- casino online slots

Season of Forgiveness and Healing

by Administrator on September 15, 2010

This headline probably stands out as a non sequitur given the news generated in the current electoral season and painful economy.  That said, I have noted that coverage of the State of Virginia’s recent storage disaster has been treated in just such a tone by most of the press covering the incident.  Here is the “timeline” of the incident as reported by AP:

Around noon on Aug. 25, a data storage unit roughly the size of eight refrigerators in a data center in Chester just south of Richmond sent a message indicating that something wasn’t right. An analysis showed that one of the two memory boards on the machine needed replacement.

A few hours later, a technician replaced the board and the moment it was put back into service “that’s when the real outage began,” said Sam Nixon, head of the Virginia Information Technologies Agency overseeing the contract with Northrop Grumman Corp., which provides the State of Virginia’s IT services. 

Officials now believe the memory board that was not replaced may have been the one that was faulty. The machine is supposed to recover on its own from such problems, but that didn’t happen in this case.

Workers continued to try to fix the problem that night, but were unsuccessful. A decision was made the next day to shut down the entire storage system overnight and replace all the internal components. The system was brought back online at 2:30 a.m. Aug. 27.

Workers discovered that the failure had corrupted many of the backup databases, so they had to recover the data from magnetic tape that must be spun up and loaded into the computer, a tedious process.

Nixon likened it to knocking over a file cabinet, spilling papers from files all over the floor. All the data is still there, but “we can’t find what we’re looking for,” he said.

The AP account  went on to report:

Northrop Grumman vice president Sam Abbate, who oversees the company’s $2.4 billion, 10-year contract to provide Virginia’s computer services, told the General Assembly’s investigative arm Monday that the company regretted the disruption, which hampered 26 of 89 state agencies. Some services, like getting drivers licenses and paying taxes, were unavailable for a week beginning Aug. 25.

Nixon said his agency is focused on figuring out how it could have improved recovery times.

“The overall outage itself – the hardware failure itself – was unacceptable,” Nixon said. “The amount of time it took to restore agencies to an operational speed was unacceptable.”

While 97 percent of the data was recovered, some remains lost. The Department of Motor Vehicles – one of the hardest-hit agencies – lost thousands of pictures and signatures from those trying to renew or obtain driver’s licenses in the four days preceding the failure.
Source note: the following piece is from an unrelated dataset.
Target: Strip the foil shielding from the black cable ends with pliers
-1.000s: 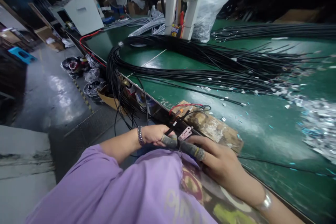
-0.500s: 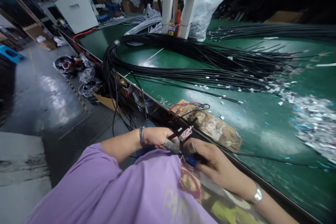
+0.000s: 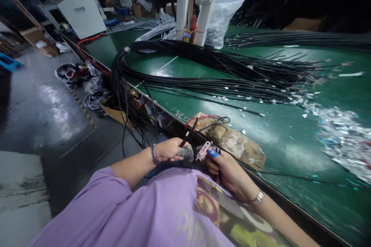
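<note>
My left hand [image 3: 171,149], with a grey cover on the thumb, is closed around a black cable [image 3: 189,133]. One stretch of the cable, bearing white marks, sticks up past the fingers towards the bench. My right hand [image 3: 227,170] has a blue wrap on its thumb tip and pinches a small pale pink slotted tool [image 3: 204,149]. This tool sits right beside the left thumb, where thin wire ends seem to show; whether it touches them I cannot tell. Both hands are in front of the purple shirt, at the bench edge.
On the green bench [image 3: 278,135] a worn wooden block [image 3: 234,141] carries red and black leads. Behind it curves a big bundle of black cables [image 3: 185,79], draped over the edge at left. Foil scraps [image 3: 344,135] lie at right. A white post [image 3: 183,4] stands farther back.
My right hand has turned so its blue-wrapped thumb is on top, beside the pink tool. The cable piece at my left hand now points up more steeply. The view has shifted slightly.
</note>
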Demonstrator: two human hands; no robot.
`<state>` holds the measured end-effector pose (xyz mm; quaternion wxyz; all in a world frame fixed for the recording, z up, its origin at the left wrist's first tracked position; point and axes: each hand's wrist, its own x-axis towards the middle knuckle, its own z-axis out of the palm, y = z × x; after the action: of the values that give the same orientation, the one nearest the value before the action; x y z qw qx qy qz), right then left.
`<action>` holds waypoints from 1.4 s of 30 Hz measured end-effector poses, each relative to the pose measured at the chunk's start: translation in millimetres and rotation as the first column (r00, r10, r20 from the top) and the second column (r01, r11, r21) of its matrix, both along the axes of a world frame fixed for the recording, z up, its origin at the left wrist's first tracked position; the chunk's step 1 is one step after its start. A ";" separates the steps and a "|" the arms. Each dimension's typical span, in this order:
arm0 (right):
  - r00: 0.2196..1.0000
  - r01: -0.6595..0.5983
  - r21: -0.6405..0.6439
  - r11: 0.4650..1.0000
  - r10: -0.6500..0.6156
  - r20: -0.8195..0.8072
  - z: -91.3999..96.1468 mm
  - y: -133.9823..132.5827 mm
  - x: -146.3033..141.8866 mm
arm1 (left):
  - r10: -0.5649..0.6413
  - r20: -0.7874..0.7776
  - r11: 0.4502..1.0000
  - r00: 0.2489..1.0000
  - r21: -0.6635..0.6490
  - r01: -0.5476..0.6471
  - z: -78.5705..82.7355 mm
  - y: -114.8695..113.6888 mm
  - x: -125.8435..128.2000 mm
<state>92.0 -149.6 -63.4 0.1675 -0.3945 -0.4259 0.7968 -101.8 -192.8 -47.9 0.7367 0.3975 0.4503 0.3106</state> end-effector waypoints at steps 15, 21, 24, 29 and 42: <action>0.977 0.133 -0.127 0.983 -0.151 -0.153 0.9 -7.0 -14.0 | 0.093 -0.046 0.995 0.995 -0.024 -0.094 -0.8 -14.0 9.7; 0.943 0.226 -0.170 0.959 -0.260 -0.209 0.6 -7.1 -19.4 | 0.089 -0.072 0.994 0.993 -0.053 -0.093 -4.7 -15.4 10.1; 0.935 0.259 -0.166 0.951 -0.290 -0.203 1.3 -7.8 -20.3 | 0.092 -0.101 0.992 0.991 -0.081 -0.101 -4.5 -15.5 11.7; 0.935 0.248 -0.142 0.958 -0.275 -0.223 1.9 -7.9 -21.7 | 0.093 -0.118 0.990 0.989 -0.098 -0.105 -2.4 -14.8 13.8; 0.920 0.203 -0.225 0.953 -0.265 -0.289 -2.9 -8.8 -13.0 | 0.057 -0.103 0.992 0.993 -0.110 -0.068 4.4 -19.2 11.1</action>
<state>79.1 -158.4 -66.3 0.2893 -0.3244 -0.2648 0.8608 -90.7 -212.0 -43.4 0.7247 0.3558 0.5155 0.2872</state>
A Minnesota company is trying to recover thousands of those files, but officials believe at least 4,200 pictures and signatures saved on Aug. 25 appear to be unrecoverable.

Okay, so that’s the best coverage we have of the event:  a dumbed-down exchange between pols and contractors about what caused the disaster and what was being done to assure that similar disasters would be avoided and/or recovered more effectively in the future.  No muss, no fuss — though Northrop Grumman is paying $250K for an independent review and at least $100K in fines and penalties (kind of small potatoes given the value of the 10 year outsourcing contract – $10 B!)

Case closed.  Let’s put it behind us and move on.  This is the season of forgiveness and healing, right?

Not for me, of course, bad boy that I am.

Not mentioned in the article — anywhere — is that the “refrigerator storage” is EMC.  A memory core meltdown is what the writer is trying to describe in popular vernacular.  This raises some interesting issues in itself.

EMC touts memory cache redundancies as a value add of its equipment, helping to justify its high cost by assuring the customer of performance and resiliency delivered by the configuration.  Hmm. 

That the wrong cards were replaced to correct the meltdown goes further to the issue of how well EMC gear monitors its own operation and accurately reports its faults.  Apparently there are no indicator lights that tell support engineers which boards are bad, no test rigs to enable field testing, and no software functionality in EMC’s onboard element manager to log errors for proper troubleshooting and break/fix.  That would seem to be a huge problem with this gear, increasing the propensity for disasterous interruption events.

On the other hand, it may be the fault of the support engineer who doesn’t know his job or how to use the tools provided on the rig to troubleshoot and correct errors.  That would also go to EMC’s much touted claims that its service and support are worth every dime of the hugely overpriced warranty and maintenance contract that it sells with every box.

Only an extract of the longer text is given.